**TASK STATEMENT:**
Restate the records in full, so that each line matches the original exactly.

**DATA SECTION:**
-- Opening Marker --
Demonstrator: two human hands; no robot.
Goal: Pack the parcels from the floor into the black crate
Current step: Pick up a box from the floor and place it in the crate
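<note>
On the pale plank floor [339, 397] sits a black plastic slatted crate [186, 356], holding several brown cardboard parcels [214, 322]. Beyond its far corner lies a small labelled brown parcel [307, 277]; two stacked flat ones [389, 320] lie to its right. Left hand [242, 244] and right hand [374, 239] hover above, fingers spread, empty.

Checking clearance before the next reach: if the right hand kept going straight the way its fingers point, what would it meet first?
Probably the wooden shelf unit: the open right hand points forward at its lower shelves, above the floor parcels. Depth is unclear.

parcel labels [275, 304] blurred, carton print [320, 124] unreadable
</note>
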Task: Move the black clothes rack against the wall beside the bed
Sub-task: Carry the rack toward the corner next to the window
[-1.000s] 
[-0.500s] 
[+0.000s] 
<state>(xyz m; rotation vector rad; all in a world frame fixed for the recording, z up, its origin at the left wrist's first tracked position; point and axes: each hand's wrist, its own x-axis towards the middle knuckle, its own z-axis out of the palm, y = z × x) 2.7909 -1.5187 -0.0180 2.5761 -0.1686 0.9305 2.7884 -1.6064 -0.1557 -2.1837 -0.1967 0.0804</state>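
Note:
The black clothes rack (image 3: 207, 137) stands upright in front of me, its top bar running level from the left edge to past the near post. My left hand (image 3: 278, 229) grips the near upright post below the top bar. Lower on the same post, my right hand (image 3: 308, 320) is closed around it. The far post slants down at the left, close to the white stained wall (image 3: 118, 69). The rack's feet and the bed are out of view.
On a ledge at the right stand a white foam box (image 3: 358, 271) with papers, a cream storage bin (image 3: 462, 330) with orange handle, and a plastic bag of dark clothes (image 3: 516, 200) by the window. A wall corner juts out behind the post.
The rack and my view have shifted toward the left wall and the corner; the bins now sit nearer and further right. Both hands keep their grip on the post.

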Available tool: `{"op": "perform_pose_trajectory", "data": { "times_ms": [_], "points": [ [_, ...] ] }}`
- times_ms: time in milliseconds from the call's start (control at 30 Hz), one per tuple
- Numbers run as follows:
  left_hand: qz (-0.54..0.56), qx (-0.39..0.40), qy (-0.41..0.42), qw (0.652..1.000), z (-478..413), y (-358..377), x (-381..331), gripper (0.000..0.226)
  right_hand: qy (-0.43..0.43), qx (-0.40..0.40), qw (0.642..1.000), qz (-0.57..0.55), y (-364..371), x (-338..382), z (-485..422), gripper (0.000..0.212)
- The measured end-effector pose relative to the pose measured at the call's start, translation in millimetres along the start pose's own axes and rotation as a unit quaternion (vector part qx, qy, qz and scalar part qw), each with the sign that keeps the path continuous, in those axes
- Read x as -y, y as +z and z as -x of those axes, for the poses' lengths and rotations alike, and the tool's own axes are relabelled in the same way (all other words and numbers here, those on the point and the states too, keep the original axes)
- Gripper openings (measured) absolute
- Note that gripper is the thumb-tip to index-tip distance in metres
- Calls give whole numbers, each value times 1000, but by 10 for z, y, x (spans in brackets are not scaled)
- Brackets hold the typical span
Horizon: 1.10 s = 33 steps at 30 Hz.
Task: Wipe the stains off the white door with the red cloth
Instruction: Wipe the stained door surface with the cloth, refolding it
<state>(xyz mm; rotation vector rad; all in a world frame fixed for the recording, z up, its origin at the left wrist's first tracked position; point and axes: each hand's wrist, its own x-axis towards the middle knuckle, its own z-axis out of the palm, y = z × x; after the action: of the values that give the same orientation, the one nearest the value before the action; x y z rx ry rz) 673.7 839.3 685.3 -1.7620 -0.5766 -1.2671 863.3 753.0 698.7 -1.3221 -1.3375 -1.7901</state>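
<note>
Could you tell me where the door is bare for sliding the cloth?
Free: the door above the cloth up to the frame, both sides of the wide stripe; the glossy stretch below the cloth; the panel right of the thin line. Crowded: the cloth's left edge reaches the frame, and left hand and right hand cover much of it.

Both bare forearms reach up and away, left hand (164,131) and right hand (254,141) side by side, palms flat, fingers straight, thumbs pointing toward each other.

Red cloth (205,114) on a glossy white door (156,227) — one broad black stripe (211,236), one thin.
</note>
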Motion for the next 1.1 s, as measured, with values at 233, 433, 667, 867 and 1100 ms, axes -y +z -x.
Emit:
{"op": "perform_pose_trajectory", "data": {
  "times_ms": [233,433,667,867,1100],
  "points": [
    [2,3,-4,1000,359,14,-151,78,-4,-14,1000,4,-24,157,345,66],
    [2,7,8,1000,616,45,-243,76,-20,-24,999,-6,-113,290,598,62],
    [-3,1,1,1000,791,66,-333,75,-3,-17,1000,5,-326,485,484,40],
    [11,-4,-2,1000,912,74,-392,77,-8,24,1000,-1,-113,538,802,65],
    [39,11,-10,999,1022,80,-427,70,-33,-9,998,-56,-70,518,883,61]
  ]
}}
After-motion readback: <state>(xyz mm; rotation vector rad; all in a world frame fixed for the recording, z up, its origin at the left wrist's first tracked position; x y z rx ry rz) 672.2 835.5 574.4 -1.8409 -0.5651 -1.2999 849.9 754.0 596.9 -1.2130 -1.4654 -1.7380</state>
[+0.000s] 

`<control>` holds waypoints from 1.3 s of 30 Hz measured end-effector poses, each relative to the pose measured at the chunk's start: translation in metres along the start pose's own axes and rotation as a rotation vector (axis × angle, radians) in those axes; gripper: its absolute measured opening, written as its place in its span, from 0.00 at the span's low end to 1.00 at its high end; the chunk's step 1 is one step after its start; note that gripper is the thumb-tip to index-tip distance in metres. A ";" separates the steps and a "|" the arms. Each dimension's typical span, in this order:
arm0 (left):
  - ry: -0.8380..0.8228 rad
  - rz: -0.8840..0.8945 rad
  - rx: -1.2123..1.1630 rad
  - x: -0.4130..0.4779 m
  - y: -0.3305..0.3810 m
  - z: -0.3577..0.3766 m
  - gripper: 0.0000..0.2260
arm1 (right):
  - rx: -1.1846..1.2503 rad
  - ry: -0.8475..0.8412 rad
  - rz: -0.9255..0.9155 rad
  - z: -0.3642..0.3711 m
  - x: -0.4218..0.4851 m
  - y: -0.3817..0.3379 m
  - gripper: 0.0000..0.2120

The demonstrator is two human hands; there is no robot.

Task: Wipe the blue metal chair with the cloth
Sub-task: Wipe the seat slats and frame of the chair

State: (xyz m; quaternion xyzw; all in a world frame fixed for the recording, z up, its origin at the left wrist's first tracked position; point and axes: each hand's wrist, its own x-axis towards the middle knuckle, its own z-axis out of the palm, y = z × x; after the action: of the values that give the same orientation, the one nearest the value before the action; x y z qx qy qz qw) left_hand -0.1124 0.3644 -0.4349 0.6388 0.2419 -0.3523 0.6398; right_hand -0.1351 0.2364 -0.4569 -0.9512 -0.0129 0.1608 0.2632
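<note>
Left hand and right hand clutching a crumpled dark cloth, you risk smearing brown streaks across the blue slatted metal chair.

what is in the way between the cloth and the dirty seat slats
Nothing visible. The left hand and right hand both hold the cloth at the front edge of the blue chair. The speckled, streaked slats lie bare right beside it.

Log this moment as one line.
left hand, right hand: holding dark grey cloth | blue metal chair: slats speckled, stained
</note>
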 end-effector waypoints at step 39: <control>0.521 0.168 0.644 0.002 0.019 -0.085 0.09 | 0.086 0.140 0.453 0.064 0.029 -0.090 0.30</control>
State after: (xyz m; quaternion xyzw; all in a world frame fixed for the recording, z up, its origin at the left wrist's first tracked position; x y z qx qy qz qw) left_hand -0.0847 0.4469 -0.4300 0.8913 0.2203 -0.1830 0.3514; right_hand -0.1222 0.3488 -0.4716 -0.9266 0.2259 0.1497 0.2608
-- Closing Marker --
**EXERCISE SOLUTION:**
Demonstrator: two human hands; no robot.
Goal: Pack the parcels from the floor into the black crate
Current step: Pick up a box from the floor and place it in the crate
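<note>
On the pale plank floor [339, 397] sits a black plastic slatted crate [186, 356], holding several brown cardboard parcels [214, 322]. Beyond its far corner lies a small labelled brown parcel [307, 277]; two stacked flat ones [389, 320] lie to its right. Left hand [242, 244] and right hand [374, 239] hover above, fingers spread, empty.

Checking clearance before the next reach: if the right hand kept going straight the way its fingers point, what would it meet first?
Probably the wooden shelf unit: the open right hand points forward at its lower shelves, above the floor parcels. Depth is unclear.

parcel labels [275, 304] blurred, carton print [320, 124] unreadable
</note>
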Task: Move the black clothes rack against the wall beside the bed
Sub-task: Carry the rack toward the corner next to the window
[-1.000s] 
[-0.500s] 
[+0.000s] 
<state>(xyz m; rotation vector rad; all in a world frame fixed for the recording, z up, its origin at the left wrist's first tracked position; point and axes: each hand's wrist, its own x-axis towards the middle knuckle, its own z-axis out of the palm, y = z × x) 2.7909 -1.5187 -0.0180 2.5761 -0.1686 0.9305 2.7884 -1.6064 -0.1557 -2.1837 -0.1967 0.0804</state>
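Note:
The black clothes rack (image 3: 207, 137) stands upright in front of me, its top bar running level from the left edge to past the near post. My left hand (image 3: 278, 229) grips the near upright post below the top bar. Lower on the same post, my right hand (image 3: 308, 320) is closed around it. The far post slants down at the left, close to the white stained wall (image 3: 118, 69). The rack's feet and the bed are out of view.
On a ledge at the right stand a white foam box (image 3: 358, 271) with papers, a cream storage bin (image 3: 462, 330) with orange handle, and a plastic bag of dark clothes (image 3: 516, 200) by the window. A wall corner juts out behind the post.
The rack and my view have shifted toward the left wall and the corner; the bins now sit nearer and further right. Both hands keep their grip on the post.
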
Available tool: `{"op": "perform_pose_trajectory", "data": { "times_ms": [_], "points": [ [_, ...] ] }}`
- times_ms: time in milliseconds from the call's start (control at 30 Hz), one per tuple
- Numbers run as follows:
  left_hand: qz (-0.54..0.56), qx (-0.39..0.40), qy (-0.41..0.42), qw (0.652..1.000), z (-478..413), y (-358..377), x (-381..331), gripper (0.000..0.226)
  right_hand: qy (-0.43..0.43), qx (-0.40..0.40), qw (0.642..1.000), qz (-0.57..0.55), y (-364..371), x (-338..382), z (-485..422), gripper (0.000..0.212)
- The measured end-effector pose relative to the pose measured at the call's start, translation in millimetres along the start pose's own axes and rotation as a unit quaternion (vector part qx, qy, qz and scalar part qw), each with the sign that keeps the path continuous, in those axes
- Read x as -y, y as +z and z as -x of those axes, for the poses' lengths and rotations alike, and the tool's own axes are relabelled in the same way (all other words and numbers here, those on the point and the states too, keep the original axes)
- Gripper openings (measured) absolute
- Note that gripper is the thumb-tip to index-tip distance in metres
- Calls give whole numbers, each value times 1000, but by 10 for z, y, x (spans in brackets are not scaled)
- Brackets hold the typical span
Horizon: 1.10 s = 33 steps at 30 Hz.
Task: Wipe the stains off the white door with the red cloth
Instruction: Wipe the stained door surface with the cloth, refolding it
<state>(xyz mm; rotation vector rad; all in a world frame fixed for the recording, z up, its origin at the left wrist's first tracked position; point and axes: each hand's wrist, its own x-axis towards the middle knuckle, its own z-axis out of the palm, y = z × x; after the action: of the values that give the same orientation, the one nearest the value before the action; x y z rx ry rz) 673.7 839.3 685.3 -1.7620 -0.5766 -1.2671 863.3 753.0 698.7 -1.3221 -1.3375 -1.7901</state>
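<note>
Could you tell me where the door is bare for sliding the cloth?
Free: the door above the cloth up to the frame, both sides of the wide stripe; the glossy stretch below the cloth; the panel right of the thin line. Crowded: the cloth's left edge reaches the frame, and left hand and right hand cover much of it.

Both bare forearms reach up and away, left hand (164,131) and right hand (254,141) side by side, palms flat, fingers straight, thumbs pointing toward each other.

Red cloth (205,114) on a glossy white door (156,227) — one broad black stripe (211,236), one thin.
</note>
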Motion for the next 1.1 s, as measured, with values at 233, 433, 667, 867 and 1100 ms, axes -y +z -x.
Emit:
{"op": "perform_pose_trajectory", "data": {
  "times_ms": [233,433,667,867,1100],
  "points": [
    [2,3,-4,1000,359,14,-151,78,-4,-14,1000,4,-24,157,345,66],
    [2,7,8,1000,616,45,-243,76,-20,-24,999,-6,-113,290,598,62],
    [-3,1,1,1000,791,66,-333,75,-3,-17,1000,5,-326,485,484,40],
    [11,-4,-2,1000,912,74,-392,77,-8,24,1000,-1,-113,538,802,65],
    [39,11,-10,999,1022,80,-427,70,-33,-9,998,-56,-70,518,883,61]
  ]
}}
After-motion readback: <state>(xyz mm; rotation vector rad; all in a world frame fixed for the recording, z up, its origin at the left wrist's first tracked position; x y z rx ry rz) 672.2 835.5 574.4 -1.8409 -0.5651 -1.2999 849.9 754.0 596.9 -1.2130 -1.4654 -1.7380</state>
[+0.000s] 

`<control>` holds waypoints from 1.3 s of 30 Hz measured end-effector poses, each relative to the pose measured at the chunk's start: translation in metres along the start pose's own axes and rotation as a rotation vector (axis × angle, radians) in those axes; gripper: its absolute measured opening, written as its place in its span, from 0.00 at the span's low end to 1.00 at its high end; the chunk's step 1 is one step after its start; note that gripper is the thumb-tip to index-tip distance in metres. A ";" separates the steps and a "|" the arms. Each dimension's typical span, in this order:
arm0 (left):
  - ry: -0.8380..0.8228 rad
  - rz: -0.8840..0.8945 rad
  - rx: -1.2123..1.1630 rad
  - x: -0.4130..0.4779 m
  - y: -0.3305..0.3810 m
  - z: -0.3577..0.3766 m
  - gripper: 0.0000..0.2260
arm1 (right):
  - rx: -1.1846..1.2503 rad
  - ry: -0.8475..0.8412 rad
  - rz: -0.9255..0.9155 rad
  - z: -0.3642..0.3711 m
  - x: -0.4218..0.4851 m
  - y: -0.3817..0.3379 m
  - gripper: 0.0000..0.2120

The demonstrator is two human hands; there is no robot.

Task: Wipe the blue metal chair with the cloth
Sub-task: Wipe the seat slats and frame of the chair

State: (xyz m; quaternion xyzw; all in a world frame fixed for the recording, z up, its origin at the left wrist's first tracked position; point and axes: each hand's wrist, its own x-axis towards the middle knuckle, its own z-axis out of the palm, y = z × x; after the action: of the values that give the same orientation, the one nearest the value before the action; x y z qx qy qz qw) left_hand -0.1124 0.3644 -0.4349 0.6388 0.2419 -0.3523 0.6398; right_hand -0.1351 0.2364 -0.4569 -0.9512 -0.0129 0.1608 0.2632
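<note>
Left hand and right hand clutching a crumpled dark cloth, you risk smearing brown streaks across the blue slatted metal chair.

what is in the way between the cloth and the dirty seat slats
Nothing visible. The left hand and right hand both hold the cloth at the front edge of the blue chair. The speckled, streaked slats lie bare right beside it.

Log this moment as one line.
left hand, right hand: holding dark grey cloth | blue metal chair: slats speckled, stained
</note>
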 end-effector waypoints at step 39: <control>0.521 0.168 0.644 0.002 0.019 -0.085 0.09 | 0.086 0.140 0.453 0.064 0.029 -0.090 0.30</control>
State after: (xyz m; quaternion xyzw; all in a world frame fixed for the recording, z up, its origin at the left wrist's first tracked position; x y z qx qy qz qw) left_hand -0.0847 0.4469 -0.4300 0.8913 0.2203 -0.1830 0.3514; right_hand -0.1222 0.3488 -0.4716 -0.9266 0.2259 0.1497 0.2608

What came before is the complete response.